* [What to produce]: Repeat the listing that follows exactly. Pictures are not part of the copy.

* [Data section]:
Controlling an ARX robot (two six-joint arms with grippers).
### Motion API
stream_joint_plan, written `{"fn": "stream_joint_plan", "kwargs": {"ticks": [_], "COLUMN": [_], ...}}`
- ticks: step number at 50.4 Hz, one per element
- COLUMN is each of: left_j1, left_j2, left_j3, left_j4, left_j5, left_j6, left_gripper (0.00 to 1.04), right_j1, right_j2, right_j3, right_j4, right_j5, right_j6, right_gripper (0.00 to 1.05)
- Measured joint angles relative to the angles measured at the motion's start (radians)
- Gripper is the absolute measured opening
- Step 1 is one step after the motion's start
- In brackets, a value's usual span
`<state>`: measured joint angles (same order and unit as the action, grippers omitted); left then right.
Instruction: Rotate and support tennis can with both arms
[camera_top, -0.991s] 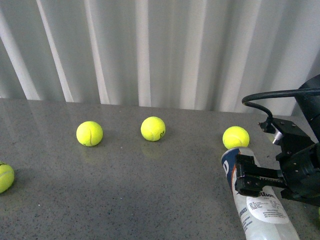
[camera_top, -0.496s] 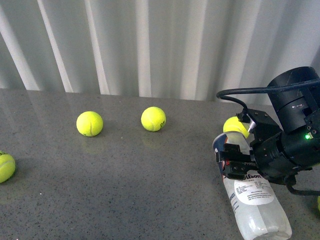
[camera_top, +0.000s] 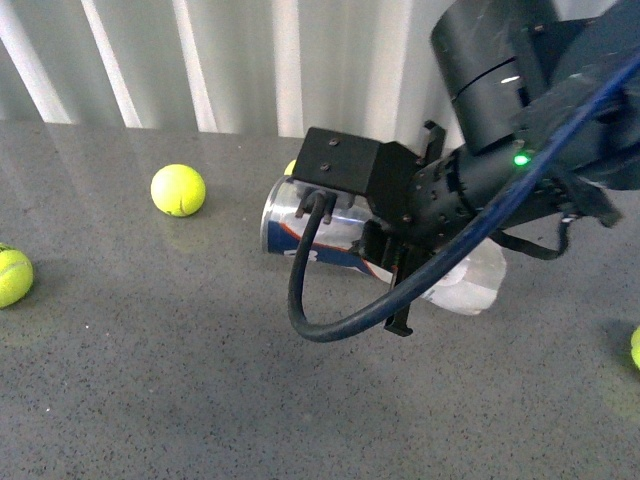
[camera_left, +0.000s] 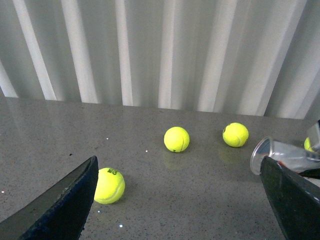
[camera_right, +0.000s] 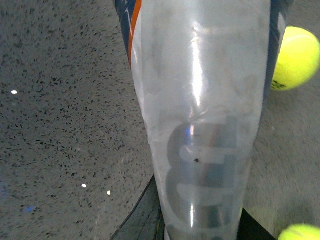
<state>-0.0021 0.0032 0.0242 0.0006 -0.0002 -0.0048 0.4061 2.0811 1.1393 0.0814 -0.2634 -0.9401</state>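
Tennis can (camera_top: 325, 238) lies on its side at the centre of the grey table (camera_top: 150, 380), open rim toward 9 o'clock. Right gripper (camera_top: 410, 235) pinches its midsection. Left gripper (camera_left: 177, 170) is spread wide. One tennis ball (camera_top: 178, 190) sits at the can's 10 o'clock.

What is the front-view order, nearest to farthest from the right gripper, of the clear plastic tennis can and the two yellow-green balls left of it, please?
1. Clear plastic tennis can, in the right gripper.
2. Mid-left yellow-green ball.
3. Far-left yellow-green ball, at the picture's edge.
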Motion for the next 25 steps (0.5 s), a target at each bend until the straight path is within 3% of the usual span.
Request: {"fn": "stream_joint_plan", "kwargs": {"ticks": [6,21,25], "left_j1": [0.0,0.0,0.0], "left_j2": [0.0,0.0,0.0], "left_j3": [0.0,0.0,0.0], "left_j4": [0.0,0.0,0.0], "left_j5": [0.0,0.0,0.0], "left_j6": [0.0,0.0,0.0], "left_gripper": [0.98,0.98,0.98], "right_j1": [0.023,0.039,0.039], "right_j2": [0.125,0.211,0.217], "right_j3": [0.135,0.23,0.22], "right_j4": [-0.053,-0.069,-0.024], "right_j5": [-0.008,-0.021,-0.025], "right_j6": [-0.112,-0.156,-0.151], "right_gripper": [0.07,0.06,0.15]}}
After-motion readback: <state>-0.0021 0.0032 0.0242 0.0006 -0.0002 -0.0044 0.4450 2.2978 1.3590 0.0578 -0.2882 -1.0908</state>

* [Task answer]:
Controlling an ARX robot (two six-joint arms with grippers).
### Motion API
stream_joint_plan, written `{"fn": "stream_joint_plan", "kwargs": {"ticks": [_], "COLUMN": [_], ...}}`
- ticks: step number at 50.4 Hz, one per element
- COLUMN is each of: left_j1, left_j2, left_j3, left_j4, left_j5, left_j6, left_gripper (0.00 to 1.04), right_j1, right_j2, right_j3, right_j4, right_j5, right_j6, right_gripper (0.00 to 1.05)
- Measured joint angles relative to the angles measured at the motion's start (radians)
- Gripper is the absolute measured opening
- Step 1 is one step after the motion's start
- In brackets, a value's usual span
`<state>`: measured joint angles (same order and unit as the action, grippers omitted); left then right.
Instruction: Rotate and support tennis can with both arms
[camera_top, -0.991s] 
[camera_top, -0.496s] 
[camera_top, +0.000s] 
[camera_left, +0.000s] 
[camera_right, +0.000s] 
<state>-0.0021 0.0032 0.0242 0.0006 -0.0002 -0.0048 0.4061 2.0811 1.1393 0.0814 -0.2634 -0.9401</state>
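Tennis can (camera_top: 325, 238) lies on its side at the centre of the grey table (camera_top: 150, 380), open rim toward 9 o'clock. Right gripper (camera_top: 410, 235) pinches its midsection. Left gripper (camera_left: 177, 170) is spread wide. One tennis ball (camera_top: 178, 190) sits at the can's 10 o'clock.

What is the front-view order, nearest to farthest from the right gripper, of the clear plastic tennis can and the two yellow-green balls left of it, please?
1. Clear plastic tennis can, in the right gripper.
2. Mid-left yellow-green ball.
3. Far-left yellow-green ball, at the picture's edge.
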Motion for the next 25 steps (0.5 s), a target at each bend until the straight path is within 3% of the usual span.
Request: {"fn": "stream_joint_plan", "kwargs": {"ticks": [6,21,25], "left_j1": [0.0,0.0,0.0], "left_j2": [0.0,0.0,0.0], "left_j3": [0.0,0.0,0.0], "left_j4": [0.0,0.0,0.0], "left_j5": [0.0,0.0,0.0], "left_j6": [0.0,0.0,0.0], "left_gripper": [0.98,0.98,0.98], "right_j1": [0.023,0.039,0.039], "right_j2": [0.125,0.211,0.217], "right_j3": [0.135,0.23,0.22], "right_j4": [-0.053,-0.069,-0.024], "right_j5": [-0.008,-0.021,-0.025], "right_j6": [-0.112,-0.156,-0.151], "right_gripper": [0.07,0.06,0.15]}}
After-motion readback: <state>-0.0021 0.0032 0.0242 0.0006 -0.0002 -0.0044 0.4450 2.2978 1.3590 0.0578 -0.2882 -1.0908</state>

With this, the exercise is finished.